* [EXERCISE REQUIREMENTS]
Find the lines below that include the word "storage" and state how many there are, adding nothing.

* [DATASET RECORDS]
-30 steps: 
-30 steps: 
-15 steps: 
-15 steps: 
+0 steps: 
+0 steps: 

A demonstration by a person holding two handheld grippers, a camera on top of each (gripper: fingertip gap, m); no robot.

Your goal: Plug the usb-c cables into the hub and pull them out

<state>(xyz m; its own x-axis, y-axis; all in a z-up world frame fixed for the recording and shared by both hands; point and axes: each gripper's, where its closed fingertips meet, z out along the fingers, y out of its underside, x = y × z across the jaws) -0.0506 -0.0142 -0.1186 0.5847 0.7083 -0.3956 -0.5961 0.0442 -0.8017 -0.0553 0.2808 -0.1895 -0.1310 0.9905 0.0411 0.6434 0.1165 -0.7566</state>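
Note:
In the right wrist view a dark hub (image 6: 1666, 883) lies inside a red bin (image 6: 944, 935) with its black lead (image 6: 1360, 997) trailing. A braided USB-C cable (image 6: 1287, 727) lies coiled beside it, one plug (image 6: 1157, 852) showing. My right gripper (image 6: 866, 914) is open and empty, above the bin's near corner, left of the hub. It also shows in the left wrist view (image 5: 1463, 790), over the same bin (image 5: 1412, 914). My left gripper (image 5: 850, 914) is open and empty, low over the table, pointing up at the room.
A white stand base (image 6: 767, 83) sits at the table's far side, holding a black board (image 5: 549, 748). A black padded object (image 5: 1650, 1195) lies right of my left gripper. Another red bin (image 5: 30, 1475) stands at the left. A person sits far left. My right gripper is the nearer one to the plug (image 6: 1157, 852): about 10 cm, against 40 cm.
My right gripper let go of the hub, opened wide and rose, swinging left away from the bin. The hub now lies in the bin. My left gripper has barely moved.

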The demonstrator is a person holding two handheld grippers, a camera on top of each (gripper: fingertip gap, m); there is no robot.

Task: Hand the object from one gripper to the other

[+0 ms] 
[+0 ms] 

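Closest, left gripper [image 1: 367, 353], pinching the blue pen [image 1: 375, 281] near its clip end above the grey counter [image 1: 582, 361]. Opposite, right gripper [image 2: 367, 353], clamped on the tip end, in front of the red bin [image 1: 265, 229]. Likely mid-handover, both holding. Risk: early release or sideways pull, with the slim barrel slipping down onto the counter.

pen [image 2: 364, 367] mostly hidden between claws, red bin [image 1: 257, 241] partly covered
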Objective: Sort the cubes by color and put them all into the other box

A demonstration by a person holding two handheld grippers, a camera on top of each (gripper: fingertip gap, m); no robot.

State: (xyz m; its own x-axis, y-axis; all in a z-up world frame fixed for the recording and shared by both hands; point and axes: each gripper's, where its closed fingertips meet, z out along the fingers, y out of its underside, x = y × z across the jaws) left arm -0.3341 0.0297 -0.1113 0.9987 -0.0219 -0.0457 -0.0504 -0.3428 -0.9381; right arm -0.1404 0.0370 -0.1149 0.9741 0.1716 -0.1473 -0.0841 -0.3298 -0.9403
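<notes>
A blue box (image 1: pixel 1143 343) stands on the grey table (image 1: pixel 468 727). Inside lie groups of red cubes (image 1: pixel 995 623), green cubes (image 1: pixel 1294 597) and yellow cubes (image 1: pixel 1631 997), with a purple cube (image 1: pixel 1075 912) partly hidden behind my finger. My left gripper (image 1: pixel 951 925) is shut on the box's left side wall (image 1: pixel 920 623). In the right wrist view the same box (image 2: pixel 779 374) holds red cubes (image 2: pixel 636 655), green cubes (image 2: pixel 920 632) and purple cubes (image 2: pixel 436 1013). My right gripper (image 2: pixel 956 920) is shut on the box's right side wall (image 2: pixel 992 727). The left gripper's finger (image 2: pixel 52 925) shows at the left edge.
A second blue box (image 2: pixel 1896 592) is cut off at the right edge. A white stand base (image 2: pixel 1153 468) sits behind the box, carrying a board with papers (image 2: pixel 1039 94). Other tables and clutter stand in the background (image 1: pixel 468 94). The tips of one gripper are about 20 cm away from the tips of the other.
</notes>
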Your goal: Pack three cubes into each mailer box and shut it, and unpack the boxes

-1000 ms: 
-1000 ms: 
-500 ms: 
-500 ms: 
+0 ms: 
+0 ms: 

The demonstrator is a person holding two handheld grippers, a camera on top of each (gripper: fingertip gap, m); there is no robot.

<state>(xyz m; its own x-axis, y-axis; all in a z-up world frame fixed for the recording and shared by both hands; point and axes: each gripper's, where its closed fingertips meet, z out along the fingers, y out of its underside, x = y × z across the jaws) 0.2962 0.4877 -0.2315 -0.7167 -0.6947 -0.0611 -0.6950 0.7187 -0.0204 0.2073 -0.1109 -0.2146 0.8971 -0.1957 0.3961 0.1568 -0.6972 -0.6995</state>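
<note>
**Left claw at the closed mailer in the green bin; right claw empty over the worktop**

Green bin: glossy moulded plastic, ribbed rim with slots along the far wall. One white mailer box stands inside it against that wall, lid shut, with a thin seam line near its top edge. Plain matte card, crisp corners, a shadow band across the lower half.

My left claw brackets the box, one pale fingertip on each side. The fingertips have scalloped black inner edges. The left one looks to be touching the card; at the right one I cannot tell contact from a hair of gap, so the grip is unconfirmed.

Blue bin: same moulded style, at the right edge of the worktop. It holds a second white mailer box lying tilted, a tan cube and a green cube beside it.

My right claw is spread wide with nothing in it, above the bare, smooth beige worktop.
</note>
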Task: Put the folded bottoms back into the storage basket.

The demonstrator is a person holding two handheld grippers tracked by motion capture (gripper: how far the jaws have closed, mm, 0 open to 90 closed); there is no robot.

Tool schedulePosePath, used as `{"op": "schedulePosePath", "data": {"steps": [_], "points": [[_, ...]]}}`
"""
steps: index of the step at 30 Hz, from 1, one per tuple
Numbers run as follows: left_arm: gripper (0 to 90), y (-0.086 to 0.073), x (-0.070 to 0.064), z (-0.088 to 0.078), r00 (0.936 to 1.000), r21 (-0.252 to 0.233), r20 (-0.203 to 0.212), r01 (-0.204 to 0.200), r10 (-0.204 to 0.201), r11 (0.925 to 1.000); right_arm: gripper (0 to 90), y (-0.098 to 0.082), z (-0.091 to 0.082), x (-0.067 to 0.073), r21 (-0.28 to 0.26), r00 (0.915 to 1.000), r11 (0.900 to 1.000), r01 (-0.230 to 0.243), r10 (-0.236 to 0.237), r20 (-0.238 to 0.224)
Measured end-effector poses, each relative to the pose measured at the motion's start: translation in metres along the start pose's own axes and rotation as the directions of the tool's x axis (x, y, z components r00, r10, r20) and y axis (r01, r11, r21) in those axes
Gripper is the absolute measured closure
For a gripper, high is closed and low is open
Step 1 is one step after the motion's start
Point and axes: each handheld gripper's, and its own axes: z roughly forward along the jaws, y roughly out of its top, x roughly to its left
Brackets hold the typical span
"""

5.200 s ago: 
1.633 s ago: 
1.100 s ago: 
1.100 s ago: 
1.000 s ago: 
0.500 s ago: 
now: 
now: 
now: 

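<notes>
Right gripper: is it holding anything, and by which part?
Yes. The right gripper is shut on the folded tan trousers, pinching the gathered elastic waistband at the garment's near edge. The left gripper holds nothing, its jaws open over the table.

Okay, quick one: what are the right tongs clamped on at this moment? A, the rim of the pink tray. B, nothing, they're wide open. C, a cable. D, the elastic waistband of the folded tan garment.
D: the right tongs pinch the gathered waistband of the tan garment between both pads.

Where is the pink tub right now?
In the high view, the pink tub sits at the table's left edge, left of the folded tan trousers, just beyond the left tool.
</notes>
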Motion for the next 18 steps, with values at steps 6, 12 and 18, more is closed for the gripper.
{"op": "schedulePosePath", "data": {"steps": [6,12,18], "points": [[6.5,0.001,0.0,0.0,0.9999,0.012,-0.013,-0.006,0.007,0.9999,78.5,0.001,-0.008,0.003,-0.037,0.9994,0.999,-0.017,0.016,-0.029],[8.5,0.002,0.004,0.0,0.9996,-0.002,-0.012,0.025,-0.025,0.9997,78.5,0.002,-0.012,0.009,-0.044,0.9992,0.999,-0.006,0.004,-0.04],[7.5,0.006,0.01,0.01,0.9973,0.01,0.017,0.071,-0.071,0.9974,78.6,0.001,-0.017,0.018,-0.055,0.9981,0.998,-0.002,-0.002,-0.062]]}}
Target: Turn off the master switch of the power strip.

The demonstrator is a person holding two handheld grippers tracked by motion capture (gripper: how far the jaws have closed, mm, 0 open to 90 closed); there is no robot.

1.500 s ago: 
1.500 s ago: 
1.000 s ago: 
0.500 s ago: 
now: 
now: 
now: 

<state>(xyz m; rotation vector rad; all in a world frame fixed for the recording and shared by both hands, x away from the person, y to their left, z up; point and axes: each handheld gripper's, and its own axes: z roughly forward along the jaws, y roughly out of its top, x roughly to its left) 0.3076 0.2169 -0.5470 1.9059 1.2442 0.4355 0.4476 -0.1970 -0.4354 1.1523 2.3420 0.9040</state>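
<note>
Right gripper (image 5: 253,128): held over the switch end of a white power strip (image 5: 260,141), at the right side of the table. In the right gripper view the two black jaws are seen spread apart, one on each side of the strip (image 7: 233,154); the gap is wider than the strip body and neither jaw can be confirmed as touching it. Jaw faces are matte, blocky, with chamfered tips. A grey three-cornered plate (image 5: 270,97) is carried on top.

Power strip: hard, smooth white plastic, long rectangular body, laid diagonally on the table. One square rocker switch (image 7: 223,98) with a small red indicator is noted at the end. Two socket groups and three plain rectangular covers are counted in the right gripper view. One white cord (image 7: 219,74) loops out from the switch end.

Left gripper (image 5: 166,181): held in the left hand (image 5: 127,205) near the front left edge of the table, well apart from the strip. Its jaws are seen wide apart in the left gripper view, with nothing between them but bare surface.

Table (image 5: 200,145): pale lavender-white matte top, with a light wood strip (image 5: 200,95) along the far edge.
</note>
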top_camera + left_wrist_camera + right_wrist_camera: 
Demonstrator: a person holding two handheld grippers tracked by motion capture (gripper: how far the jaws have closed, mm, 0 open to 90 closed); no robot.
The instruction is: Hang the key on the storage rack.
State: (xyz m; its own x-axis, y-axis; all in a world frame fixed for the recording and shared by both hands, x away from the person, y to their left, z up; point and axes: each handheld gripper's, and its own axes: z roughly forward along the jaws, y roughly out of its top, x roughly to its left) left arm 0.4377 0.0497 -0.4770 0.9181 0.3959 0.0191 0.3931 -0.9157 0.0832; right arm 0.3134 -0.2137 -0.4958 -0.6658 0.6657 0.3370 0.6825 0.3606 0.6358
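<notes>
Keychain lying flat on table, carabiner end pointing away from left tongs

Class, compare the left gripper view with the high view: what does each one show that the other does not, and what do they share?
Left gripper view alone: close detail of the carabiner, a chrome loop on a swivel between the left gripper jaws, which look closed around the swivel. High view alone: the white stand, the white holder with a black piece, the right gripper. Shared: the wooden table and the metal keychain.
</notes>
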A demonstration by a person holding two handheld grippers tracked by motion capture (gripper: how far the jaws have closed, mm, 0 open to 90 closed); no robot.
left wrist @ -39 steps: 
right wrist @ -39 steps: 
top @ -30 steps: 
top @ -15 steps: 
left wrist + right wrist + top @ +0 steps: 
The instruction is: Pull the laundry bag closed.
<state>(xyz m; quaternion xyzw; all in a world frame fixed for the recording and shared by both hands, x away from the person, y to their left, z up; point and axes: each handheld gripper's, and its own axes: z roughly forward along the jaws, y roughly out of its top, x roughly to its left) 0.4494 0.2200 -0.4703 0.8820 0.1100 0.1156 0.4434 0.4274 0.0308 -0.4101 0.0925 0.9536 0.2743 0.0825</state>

* [WRITTEN SOLUTION]
2